__Aim of the exercise__. The answer must consist of every line below that holds the word "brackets".

__Source data__.
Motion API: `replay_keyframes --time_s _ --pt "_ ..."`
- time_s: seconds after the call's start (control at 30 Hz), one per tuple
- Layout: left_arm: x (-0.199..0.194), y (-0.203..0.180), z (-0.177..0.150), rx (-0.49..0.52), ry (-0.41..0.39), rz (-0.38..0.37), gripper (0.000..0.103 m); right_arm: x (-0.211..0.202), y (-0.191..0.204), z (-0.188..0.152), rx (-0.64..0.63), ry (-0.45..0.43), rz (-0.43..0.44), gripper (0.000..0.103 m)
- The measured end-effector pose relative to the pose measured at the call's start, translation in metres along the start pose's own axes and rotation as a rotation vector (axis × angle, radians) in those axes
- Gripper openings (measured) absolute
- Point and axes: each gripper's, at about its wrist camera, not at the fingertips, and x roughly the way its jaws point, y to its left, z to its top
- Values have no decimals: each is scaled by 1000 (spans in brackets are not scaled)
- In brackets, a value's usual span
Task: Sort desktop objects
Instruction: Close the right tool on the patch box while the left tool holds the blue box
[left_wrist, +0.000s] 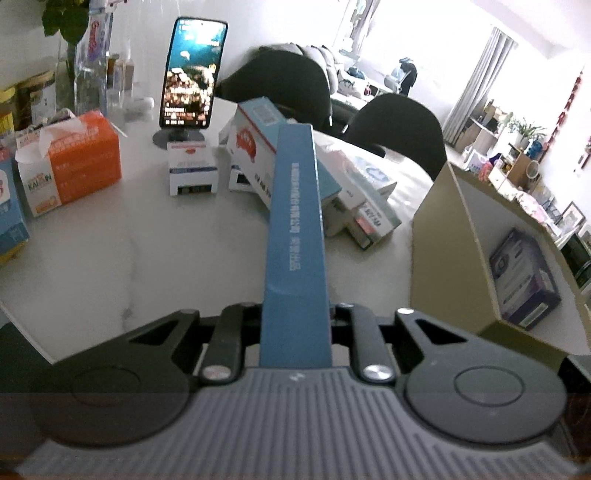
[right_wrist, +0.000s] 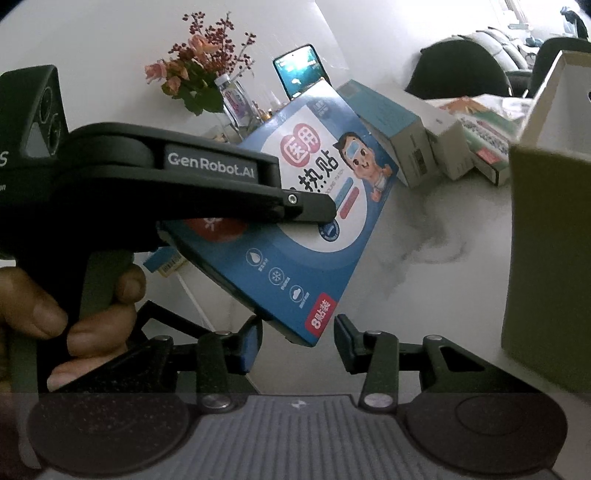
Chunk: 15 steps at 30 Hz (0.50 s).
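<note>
Grippers first: left gripper (right_wrist: 317, 218) is clamped tight on the blue box (right_wrist: 306, 236), held up above the table (right_wrist: 443, 236). Right gripper (right_wrist: 298, 345) sits apart w/ the box's bottom corner between the pads, not pressing. Text: "GenRobot.AI" on the left one, "8贴装" on box.

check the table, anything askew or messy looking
Yes: behind the blue box clamped in the left gripper, several boxes lie in a jumbled heap, overlapping at odd angles. The tissue box and the phone on its stand sit upright.
</note>
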Motion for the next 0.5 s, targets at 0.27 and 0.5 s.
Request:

__Reply to the exercise__.
- Values have no decimals: each is scaled by 1000 (spans in brackets are not scaled)
- In brackets, a value's usual span

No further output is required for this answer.